Current Players+ Signed Recruits or = Scholarship Limit
There could also be a per year limit for new scholarships. Set it at 25. That will at least curtail some of the excesses. In the past 4 years Texas A&M gave out a whopping 115 scholarships, including 40 in 2013. South Carolina had a total of 106 with 30 each in 2012 and 2015. Georgia had a total of 103 with a high of 34 in 2013.
I may be wrong, but I think that limit already exists. SEC teams just take 35 commits and figure out how to get down to 25 before the Aug 1 deadline.
It is a damn shame that the media, namely ESPN, can't wake the eff up and see this camp issue for what it is; it is about exposing kids in various parts of the country to other coaching staffs at a very low cost - the cost of the 1 day camp. It is not easy for kids and famalies to pay for unofficial visits AND why does ESPN, ESS EEE SEE's lap dog, not focus on the oversigning and the bad treatment of these young kids as if they were pieces of meat.
schedule some Las Vegas BIG/SEC AD fight and be done with it?
just because it's Obama. The meme fits, don't harsh my mellow for no reason.
How about you get an extra scholarship for every early entree or transfer you have? That way you deal with it now instead of later on after you've recruited. For example your school is at 85 scholarship players with 15 seniors, you have 4 transfers and one early entree to the NFL. Next year you get 20 scholarships to recruit with. Repeat yearly.
Wait, would that not encourage coaches to encourage their non-producing players to transfer? I thought that is what we are trying to avoid?

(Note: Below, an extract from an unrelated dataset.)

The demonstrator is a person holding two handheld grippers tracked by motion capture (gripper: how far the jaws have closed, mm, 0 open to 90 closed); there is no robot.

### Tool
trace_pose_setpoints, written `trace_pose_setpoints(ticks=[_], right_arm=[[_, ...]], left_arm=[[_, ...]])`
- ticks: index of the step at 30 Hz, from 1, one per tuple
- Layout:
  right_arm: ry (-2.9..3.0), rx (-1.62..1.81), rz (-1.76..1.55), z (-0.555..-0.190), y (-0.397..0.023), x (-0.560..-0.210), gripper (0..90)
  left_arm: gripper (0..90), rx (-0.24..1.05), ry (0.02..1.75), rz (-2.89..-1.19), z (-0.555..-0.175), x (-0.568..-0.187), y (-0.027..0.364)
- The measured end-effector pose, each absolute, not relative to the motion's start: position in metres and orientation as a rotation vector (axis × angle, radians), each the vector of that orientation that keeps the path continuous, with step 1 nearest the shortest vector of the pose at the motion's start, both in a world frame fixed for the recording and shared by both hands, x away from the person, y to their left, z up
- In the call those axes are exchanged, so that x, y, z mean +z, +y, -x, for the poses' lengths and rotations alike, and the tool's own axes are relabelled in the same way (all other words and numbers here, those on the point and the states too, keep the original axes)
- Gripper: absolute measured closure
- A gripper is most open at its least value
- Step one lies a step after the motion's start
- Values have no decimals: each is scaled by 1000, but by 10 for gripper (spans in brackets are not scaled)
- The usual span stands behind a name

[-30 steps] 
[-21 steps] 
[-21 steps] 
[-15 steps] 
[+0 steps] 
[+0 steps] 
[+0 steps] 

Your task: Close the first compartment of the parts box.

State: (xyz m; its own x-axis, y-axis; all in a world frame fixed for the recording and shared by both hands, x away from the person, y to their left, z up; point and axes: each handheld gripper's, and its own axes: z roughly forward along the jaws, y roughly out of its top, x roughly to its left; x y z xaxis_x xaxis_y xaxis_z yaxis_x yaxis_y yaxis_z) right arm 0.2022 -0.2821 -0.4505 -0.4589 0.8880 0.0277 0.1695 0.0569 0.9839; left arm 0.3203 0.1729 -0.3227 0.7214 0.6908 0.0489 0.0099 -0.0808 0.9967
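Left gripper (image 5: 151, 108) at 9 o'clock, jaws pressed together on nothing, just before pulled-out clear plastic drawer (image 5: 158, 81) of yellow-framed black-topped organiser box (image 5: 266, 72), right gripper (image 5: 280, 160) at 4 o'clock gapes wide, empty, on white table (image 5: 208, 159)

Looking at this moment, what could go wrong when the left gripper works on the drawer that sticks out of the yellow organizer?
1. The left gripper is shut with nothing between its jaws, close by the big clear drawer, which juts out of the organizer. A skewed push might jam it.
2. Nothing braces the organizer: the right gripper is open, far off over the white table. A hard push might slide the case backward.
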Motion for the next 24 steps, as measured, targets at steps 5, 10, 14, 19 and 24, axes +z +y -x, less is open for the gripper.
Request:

For years certain schools have played fast and loose with the rules. There are serious bad consequences for the scholarship athletes when they get jerked and shuffled around at the convenience of these offending schools. That does real harm to the education and well-being of these athletes.

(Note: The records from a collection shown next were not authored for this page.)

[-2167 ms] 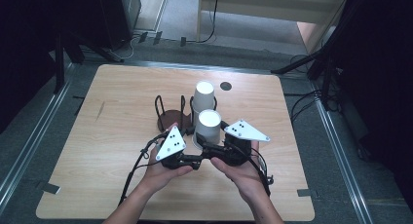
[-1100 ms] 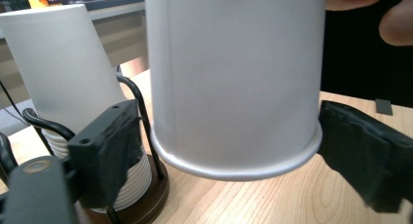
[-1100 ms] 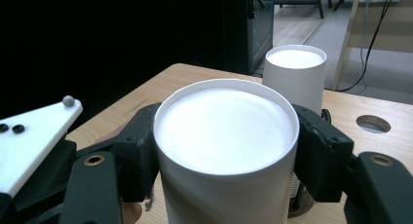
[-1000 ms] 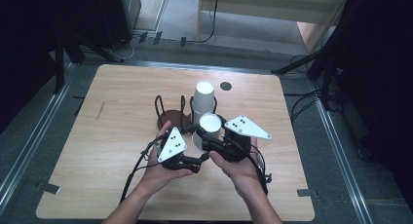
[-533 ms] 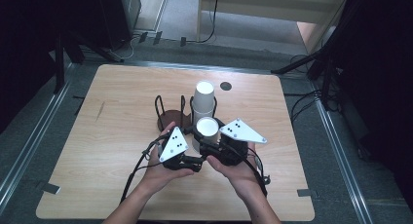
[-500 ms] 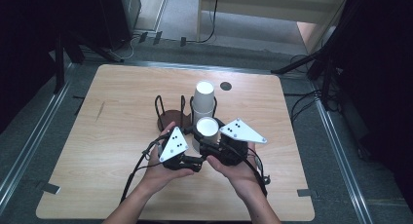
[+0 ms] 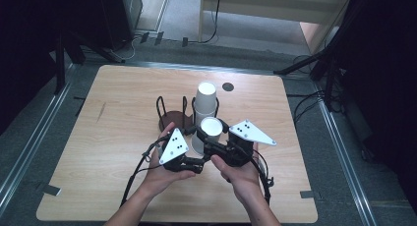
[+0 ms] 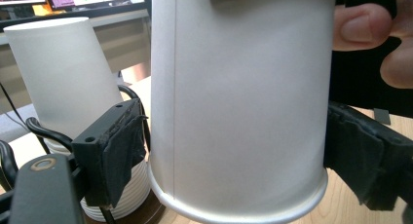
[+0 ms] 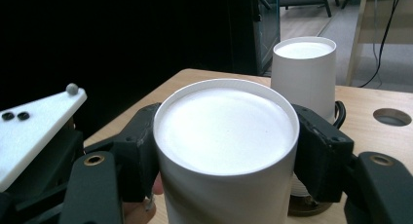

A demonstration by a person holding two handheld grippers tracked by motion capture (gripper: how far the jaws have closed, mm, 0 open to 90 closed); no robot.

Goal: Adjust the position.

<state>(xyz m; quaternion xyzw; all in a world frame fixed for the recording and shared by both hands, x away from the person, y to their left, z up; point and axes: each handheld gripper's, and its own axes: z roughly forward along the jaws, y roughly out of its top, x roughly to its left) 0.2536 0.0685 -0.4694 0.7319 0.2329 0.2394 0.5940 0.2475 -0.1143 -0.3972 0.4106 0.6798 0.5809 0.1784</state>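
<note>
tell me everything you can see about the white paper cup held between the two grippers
The white paper cup is plain, matte, with a straight side seam and a rolled rim. It is upside down, its recessed base facing up and the rim at the bottom, above the wooden table. The right gripper clamps its upper wall near the base. The left gripper has its jaws either side of the lower wall; they have just been opening, with a narrow gap showing beside at least one pad. It sits just in front of a stack of similar cups.
</note>
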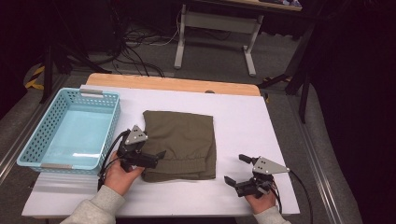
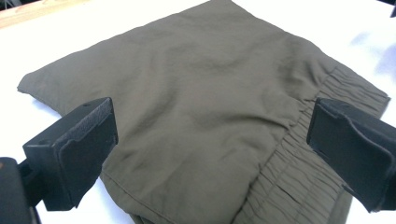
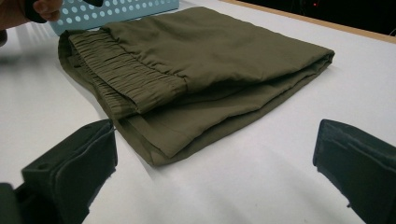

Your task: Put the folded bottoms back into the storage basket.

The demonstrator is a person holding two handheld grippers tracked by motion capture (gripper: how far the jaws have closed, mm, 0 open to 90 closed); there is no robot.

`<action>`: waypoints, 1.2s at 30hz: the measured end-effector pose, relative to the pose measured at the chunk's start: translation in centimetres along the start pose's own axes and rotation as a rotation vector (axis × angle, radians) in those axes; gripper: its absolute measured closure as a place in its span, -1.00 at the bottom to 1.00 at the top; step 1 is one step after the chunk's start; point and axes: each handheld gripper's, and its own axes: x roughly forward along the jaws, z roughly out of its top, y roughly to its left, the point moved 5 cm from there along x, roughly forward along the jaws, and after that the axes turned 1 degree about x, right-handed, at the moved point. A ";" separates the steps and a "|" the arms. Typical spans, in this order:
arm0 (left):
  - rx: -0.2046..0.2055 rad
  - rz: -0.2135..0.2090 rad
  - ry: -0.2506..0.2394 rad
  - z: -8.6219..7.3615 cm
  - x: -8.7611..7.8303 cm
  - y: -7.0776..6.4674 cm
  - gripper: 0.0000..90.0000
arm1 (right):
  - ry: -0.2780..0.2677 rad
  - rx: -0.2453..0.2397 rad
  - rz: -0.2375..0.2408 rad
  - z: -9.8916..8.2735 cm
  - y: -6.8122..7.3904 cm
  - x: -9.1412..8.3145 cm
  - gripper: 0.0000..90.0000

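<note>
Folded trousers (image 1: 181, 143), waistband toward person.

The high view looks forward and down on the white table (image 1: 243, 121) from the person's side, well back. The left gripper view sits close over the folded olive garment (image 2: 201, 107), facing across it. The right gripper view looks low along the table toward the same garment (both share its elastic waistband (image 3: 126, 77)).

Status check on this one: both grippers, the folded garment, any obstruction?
Left gripper open at folded olive garment's near-left edge. Right gripper open, on bare table, clear of cloth. Blue basket empty, left of garment. Nothing blocking.
</note>
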 end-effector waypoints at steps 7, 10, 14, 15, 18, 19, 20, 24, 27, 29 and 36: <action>0.003 0.017 0.027 0.5 1.1 0.6 -0.94 | -0.002 0.003 0.003 0.0 0.0 0.0 -0.99; -0.005 0.025 0.039 0.6 1.5 0.9 -0.94 | -0.005 0.003 0.007 0.0 0.0 0.0 -0.99; -0.006 0.034 0.047 0.8 1.8 1.0 -0.94 | -0.005 0.003 0.009 0.0 0.1 0.0 -0.99; -0.003 0.035 0.046 0.9 1.9 1.1 -0.94 | -0.005 0.003 0.010 0.0 0.1 0.0 -0.99; -0.007 0.043 0.056 1.0 2.3 1.2 -0.94 | -0.005 0.003 0.012 0.0 0.1 0.0 -0.99; -0.002 0.050 0.064 1.1 2.5 1.4 -0.94 | -0.003 0.001 0.011 0.0 0.1 0.0 -0.99; -0.002 0.050 0.064 1.1 2.5 1.4 -0.94 | -0.003 0.001 0.011 0.0 0.1 0.0 -0.99; -0.012 0.055 0.069 1.4 2.9 1.6 -0.94 | -0.005 0.002 0.012 0.0 0.1 0.0 -0.99; -0.022 0.067 0.072 1.5 3.4 1.9 -0.94 | -0.004 0.002 0.011 0.0 0.1 0.0 -0.99; -0.026 0.075 0.074 1.6 3.5 2.0 -0.94 | -0.004 0.002 0.012 0.0 0.1 0.0 -0.99; -0.047 0.105 0.086 1.7 4.3 2.6 -0.94 | -0.004 0.001 0.013 0.0 0.1 0.0 -0.99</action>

Way to go B1G! Call them on their stuff. It does no harm to the high school athletes who attend these camps of their free will and hope to learn skills and get noticed in their sport.
When Coach Harbaugh gets creative and competitive, the cheater coaches and AD's start crying.

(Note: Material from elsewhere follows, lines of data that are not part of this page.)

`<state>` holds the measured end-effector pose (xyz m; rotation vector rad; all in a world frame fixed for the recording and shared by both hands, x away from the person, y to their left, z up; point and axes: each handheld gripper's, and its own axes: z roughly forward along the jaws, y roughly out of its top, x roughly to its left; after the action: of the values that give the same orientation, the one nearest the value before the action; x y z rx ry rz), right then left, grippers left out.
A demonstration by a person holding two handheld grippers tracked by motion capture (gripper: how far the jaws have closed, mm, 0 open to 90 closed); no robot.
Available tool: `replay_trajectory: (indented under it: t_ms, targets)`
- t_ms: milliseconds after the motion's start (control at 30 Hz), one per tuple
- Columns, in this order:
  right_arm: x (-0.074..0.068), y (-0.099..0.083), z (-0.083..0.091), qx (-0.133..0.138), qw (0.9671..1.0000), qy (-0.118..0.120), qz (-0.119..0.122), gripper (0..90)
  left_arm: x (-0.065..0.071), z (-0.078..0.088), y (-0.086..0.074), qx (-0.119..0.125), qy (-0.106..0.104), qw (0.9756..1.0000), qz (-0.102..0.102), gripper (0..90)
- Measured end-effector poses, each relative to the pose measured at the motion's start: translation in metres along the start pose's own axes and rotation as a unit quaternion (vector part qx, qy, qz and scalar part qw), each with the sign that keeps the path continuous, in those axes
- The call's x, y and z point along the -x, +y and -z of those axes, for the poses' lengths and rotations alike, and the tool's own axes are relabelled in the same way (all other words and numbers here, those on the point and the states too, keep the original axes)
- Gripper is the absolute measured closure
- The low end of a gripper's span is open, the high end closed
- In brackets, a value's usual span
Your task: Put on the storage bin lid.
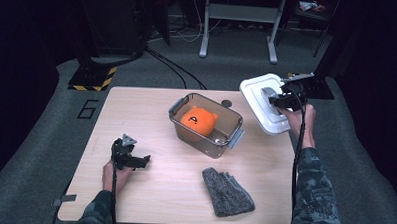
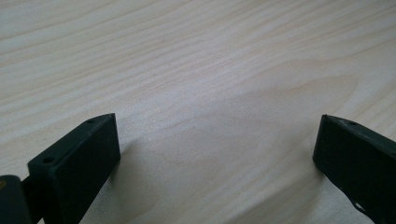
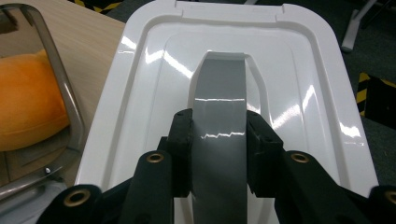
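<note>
Right gripper (image 3: 219, 140): jaws pinched on the grey handle (image 3: 218, 107) of the white lid (image 3: 140, 93), one pad pressed to each flank of the strap. Lid carried tilted in the air off the table's right edge, beside and clear of the clear bin (image 1: 206, 125), as seen from the high view. Bin open-topped near the table (image 1: 148, 190) centre, orange plush toy (image 1: 198, 119) inside, latch flaps swung outward at both ends. Grey knit item (image 1: 227, 193) lying flat nearer the person, well apart from the bin.

Risks, judged: narrow grip on a glossy handle, so possible swing or slip of the tilted lid; possible snag of a corner on the bin rim or a raised latch if brought across low or skewed; possible fouling on the plush toy if seated unevenly.

Right hand (image 1: 301, 120) raised beyond the table edge, forearm reaching forward. Left gripper (image 2: 217, 154): jaws spread wide, nothing between, resting low over bare wood, left hand (image 1: 115, 174) near the front left.
</note>
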<state>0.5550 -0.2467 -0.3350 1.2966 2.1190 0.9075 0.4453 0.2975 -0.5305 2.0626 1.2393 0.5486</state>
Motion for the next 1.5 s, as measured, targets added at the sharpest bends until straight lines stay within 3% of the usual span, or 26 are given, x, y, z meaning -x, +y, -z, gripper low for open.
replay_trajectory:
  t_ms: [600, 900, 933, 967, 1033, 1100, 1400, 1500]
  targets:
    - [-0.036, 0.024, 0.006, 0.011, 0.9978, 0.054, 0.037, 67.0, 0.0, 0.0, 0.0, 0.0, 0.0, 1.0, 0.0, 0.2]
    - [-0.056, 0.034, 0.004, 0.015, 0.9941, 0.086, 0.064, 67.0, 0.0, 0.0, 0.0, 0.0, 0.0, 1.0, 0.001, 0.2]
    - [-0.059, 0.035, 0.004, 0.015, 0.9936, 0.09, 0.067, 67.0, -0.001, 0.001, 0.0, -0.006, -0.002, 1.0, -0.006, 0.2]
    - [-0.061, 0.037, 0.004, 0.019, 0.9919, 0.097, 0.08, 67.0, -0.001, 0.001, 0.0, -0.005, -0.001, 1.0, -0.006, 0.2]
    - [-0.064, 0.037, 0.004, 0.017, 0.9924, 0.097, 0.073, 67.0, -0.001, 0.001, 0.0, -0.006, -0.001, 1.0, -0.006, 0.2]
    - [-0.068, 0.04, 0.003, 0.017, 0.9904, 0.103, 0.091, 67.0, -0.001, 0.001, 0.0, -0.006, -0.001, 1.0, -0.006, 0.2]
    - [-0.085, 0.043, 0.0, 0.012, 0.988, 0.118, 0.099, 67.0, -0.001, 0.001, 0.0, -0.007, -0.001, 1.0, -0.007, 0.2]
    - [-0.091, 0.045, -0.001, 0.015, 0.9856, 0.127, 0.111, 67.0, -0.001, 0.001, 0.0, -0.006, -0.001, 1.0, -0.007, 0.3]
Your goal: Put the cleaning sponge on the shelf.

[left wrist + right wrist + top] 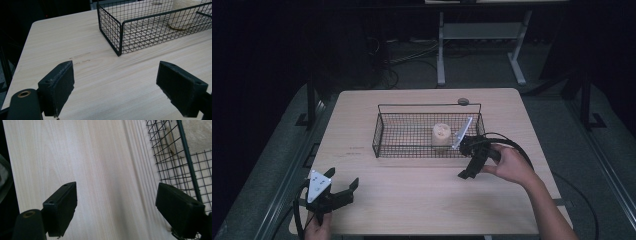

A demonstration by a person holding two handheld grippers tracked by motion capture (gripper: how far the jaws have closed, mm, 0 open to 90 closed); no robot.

not having scholarship limits at all.
How about bumping up the cap to say 100, but making them for a guaranteed 4 years, with the 5th year being optional?
I think Title IX put an end to unlimited FB scholarships. You can only have so many Womens badminton teams.
title IX.
Why can't teams recruit as many people as we can afford? I don't care that SW Indiana A&T can't compete if there wasn't a limit, they can't compete now. This would eliminate coaches "cutting" kids. It would give the players a chance to get better coaching and some will make great improvements that they would not have had a chance to get at some directional school thats football team is around to take beatings and pay for Womens field Hockey.
I agree completely, but I also like the parity that has evolved that allows for most Power 5 conferences to be more than just "Big 2 and Little 8" type places. Still, the Power 5's could all afford it so why not?
"I know they're problematic for a lot of other leagues, and in the end I'm sure something will come down in terms of regulation," Minnesota's Norwood Teague said. "They're new, for the most part, and when something new like that happens they'll probably get (tightened up)."
Well, they are largely only problematic because those other conferences let it be a problem, or rather, have restrictions that other conferences do not. I would hate to see the SEC win this one in the end, of course - the removal of social media as an outlet seemed like a half-hearted "make nice" move, but still a net loss for conferences wishing to bar such camps. I agree with the Big Ten ADs - there are far bigger fish to fry, as it were.